» **TASK INSTRUCTIONS**
Reproduce precisely the lines of the listing below, starting with the line that contains "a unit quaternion" and stopping after the line that contains "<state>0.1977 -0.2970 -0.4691"; include nothing else.

» **DATA RECORDS**
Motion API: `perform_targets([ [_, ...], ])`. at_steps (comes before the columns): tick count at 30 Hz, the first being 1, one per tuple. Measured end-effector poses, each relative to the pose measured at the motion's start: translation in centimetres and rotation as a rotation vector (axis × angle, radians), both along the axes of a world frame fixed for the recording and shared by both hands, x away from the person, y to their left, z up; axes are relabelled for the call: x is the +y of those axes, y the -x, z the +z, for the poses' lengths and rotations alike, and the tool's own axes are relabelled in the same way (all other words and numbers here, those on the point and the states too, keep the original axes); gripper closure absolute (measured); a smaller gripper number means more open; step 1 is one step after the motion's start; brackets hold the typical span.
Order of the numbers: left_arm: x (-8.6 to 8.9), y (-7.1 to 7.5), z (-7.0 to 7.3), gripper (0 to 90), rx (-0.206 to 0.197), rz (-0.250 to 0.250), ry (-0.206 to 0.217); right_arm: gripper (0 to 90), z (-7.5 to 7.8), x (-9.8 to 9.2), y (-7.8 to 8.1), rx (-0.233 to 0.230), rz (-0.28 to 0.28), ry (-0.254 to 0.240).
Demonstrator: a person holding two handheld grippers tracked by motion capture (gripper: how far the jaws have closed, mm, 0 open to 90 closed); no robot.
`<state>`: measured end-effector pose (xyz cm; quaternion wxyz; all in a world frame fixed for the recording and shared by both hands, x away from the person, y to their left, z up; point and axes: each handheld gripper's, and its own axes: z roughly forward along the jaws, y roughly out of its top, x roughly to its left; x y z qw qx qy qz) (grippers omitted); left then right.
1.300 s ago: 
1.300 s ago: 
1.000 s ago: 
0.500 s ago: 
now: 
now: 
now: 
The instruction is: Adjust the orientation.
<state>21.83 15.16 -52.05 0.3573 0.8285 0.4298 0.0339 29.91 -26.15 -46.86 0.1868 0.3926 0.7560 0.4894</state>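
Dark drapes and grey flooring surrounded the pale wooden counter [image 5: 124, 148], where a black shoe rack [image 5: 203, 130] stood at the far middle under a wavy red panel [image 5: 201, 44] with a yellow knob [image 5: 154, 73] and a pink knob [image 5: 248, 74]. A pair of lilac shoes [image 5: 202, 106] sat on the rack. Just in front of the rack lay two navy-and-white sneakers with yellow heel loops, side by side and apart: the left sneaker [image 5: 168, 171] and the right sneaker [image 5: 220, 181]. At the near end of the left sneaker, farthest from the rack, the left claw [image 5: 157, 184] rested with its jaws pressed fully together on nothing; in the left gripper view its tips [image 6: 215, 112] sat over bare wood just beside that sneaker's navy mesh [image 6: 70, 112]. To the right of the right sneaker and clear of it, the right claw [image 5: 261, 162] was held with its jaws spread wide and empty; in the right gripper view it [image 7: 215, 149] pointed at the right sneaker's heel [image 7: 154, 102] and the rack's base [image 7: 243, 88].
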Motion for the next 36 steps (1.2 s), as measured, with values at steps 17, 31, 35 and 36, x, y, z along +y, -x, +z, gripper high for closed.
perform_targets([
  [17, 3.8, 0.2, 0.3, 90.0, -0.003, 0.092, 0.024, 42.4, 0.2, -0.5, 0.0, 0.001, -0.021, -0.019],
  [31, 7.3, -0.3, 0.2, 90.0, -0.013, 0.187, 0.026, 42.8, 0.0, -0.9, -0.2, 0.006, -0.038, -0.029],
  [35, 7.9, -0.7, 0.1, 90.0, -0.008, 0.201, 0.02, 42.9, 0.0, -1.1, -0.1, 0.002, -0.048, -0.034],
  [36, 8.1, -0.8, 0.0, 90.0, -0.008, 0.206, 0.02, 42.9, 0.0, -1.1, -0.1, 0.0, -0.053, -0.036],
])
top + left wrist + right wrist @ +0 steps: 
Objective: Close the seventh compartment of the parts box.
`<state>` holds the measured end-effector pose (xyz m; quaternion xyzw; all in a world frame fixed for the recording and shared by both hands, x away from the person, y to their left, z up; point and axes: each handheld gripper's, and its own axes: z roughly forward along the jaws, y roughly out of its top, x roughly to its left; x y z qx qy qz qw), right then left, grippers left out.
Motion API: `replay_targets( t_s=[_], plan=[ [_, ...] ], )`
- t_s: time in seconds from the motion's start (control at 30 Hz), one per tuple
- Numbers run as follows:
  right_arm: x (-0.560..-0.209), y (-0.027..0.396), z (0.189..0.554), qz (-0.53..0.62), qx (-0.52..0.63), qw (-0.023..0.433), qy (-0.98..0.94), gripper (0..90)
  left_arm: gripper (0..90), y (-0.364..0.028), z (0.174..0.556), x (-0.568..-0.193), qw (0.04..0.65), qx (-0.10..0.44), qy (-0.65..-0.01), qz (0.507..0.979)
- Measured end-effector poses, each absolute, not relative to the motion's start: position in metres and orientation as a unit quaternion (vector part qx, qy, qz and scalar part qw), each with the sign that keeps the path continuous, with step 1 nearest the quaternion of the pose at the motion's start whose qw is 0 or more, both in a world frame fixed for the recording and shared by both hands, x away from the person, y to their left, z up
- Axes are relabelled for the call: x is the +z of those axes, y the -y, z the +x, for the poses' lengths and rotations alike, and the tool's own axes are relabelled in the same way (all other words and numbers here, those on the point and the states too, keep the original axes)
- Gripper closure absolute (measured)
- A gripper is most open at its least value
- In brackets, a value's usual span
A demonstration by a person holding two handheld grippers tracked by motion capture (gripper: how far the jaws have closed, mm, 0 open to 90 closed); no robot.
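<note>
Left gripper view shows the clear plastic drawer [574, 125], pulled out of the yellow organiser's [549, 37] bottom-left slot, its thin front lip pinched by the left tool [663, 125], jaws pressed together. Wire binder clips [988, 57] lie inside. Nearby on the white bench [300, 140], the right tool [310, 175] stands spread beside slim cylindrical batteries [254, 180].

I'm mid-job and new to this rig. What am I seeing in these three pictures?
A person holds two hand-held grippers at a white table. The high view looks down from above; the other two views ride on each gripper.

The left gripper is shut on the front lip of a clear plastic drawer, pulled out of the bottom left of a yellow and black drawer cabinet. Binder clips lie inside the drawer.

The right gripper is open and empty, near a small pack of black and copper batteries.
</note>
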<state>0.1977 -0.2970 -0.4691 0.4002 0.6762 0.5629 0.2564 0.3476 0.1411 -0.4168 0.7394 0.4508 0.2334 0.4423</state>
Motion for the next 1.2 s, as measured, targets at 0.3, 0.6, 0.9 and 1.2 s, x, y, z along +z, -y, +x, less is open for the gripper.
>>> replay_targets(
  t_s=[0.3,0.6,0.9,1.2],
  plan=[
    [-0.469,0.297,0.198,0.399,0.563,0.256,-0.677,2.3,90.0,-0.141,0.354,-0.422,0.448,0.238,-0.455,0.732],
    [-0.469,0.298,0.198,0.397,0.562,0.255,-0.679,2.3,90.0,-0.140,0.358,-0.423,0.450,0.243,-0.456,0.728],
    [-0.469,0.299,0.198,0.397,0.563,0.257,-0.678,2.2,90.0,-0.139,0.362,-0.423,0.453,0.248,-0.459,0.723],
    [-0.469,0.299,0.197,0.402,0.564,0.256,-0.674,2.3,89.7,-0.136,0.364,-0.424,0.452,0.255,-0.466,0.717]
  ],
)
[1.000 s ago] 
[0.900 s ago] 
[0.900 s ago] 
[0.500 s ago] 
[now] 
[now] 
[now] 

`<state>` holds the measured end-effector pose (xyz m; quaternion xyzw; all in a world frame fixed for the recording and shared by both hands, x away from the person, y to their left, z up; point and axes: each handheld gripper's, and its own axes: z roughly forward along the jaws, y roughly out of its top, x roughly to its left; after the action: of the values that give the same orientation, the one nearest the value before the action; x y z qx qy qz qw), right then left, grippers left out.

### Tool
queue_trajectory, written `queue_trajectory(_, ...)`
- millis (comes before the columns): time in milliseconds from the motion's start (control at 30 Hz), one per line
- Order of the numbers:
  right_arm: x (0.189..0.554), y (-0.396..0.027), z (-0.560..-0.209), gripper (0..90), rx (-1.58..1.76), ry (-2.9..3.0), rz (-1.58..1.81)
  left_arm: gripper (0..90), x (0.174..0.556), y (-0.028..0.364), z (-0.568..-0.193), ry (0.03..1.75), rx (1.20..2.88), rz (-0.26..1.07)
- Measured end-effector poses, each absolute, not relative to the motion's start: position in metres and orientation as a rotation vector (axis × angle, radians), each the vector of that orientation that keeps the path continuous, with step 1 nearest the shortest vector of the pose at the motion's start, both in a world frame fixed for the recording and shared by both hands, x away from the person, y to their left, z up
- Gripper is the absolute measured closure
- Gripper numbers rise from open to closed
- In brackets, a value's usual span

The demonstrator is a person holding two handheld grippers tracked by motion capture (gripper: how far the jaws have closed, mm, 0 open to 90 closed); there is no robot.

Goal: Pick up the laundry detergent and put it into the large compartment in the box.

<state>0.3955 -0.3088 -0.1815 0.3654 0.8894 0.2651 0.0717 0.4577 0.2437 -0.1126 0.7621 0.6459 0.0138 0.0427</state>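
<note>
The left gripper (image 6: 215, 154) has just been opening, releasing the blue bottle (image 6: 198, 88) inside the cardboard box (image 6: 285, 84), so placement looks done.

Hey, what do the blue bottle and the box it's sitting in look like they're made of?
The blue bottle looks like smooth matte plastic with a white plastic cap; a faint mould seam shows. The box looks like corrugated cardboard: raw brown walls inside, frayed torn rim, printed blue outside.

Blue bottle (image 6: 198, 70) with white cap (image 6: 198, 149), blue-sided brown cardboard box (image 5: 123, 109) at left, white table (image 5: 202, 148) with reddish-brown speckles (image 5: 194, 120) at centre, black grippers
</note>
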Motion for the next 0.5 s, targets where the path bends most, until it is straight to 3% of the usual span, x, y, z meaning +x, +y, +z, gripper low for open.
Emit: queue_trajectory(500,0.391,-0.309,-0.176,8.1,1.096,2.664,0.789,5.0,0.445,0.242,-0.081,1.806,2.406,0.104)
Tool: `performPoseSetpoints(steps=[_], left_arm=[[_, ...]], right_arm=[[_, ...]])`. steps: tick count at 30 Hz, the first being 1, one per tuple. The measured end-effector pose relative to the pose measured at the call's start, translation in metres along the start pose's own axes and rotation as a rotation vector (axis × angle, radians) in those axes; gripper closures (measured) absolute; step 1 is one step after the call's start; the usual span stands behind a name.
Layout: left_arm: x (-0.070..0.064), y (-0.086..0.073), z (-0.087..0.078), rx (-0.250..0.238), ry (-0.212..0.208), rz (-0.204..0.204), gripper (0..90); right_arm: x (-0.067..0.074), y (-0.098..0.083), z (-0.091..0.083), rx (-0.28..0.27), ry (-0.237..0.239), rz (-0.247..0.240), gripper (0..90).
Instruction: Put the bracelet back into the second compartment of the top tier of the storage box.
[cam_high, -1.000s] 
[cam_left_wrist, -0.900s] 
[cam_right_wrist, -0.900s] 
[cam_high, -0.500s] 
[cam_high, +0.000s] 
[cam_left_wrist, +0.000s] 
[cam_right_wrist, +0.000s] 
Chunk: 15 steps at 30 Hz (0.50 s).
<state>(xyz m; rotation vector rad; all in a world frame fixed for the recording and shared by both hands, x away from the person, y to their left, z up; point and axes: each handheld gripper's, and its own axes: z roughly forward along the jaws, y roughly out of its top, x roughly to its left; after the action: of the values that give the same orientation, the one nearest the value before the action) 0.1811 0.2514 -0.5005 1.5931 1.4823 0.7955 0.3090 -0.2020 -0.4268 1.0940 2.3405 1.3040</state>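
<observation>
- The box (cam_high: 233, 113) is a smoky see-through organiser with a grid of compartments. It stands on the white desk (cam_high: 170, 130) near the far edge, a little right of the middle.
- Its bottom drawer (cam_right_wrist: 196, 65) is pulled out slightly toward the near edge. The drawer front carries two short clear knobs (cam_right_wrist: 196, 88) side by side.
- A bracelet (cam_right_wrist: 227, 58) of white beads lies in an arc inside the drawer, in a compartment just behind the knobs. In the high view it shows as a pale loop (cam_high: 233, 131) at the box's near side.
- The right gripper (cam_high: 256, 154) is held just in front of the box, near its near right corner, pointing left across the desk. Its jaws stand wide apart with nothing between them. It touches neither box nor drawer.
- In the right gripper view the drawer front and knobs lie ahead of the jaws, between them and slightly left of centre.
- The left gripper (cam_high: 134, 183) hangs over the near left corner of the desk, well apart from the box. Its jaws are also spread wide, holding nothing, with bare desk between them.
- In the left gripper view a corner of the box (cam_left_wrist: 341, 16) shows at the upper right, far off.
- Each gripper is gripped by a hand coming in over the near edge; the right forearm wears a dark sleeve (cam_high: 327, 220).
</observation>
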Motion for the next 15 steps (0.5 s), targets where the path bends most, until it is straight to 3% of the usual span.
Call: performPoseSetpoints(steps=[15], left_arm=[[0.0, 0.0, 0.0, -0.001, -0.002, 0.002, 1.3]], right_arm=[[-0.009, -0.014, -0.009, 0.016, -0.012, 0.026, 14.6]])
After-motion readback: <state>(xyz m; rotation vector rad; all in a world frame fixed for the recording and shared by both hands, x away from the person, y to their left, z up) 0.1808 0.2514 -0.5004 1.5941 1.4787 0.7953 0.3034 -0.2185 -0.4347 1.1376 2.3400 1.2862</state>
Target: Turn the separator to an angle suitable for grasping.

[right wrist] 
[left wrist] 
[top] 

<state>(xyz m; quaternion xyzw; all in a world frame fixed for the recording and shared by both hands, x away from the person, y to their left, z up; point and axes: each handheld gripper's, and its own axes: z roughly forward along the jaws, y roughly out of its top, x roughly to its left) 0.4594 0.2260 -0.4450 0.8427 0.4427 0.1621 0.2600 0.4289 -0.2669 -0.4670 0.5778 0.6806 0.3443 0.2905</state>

» **FINISHED EXERCISE**
- Measured end-effector poses, each absolute, not relative to the motion's start: position in metres and orientation as a unit quaternion (vector part qx, qy, qz and scalar part qw), each with the sign that keeps the path continuous, with step 1 nearest the quaternion of the pose at the motion's start whose qw is 0 or more, both in a world frame fixed for the recording and shared by both hands, x away from the person, y to their left, z up
- Axes are relabelled for the call: x is the +z of those axes, y the -y, z the +x, for the poses' lengths and rotations alike, and the tool's own axes are relabelled in the same way (all other words and numbers here, those on the point and the states too, keep the original axes)
- Gripper closure absolute (measured)
- A gripper is most open at its least value
- In brackets, a value's usual span
A demonstration by a person holding two handheld grippers tracked by motion capture (gripper: how far the jaws have closed, mm, 0 open to 90 closed); no robot.
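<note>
Left gripper view shows the clear plastic drawer [574, 125], pulled out of the yellow organiser's [549, 37] bottom-left slot, its thin front lip pinched by the left tool [663, 125], jaws pressed together. Wire binder clips [988, 57] lie inside. Nearby on the white bench [300, 140], the right tool [310, 175] stands spread beside slim cylindrical batteries [254, 180].

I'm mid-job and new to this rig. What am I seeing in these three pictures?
A person holds two hand-held grippers at a white table. The high view looks down from above; the other two views ride on each gripper.

The left gripper is shut on the front lip of a clear plastic drawer, pulled out of the bottom left of a yellow and black drawer cabinet. Binder clips lie inside the drawer.

The right gripper is open and empty, near a small pack of black and copper batteries.
</note>
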<state>0.1977 -0.2970 -0.4691 0.4002 0.6762 0.5629 0.2564 0.3476 0.1411 -0.4168 0.7394 0.4508 0.2334 0.4423</state>

There is nothing further to this exercise.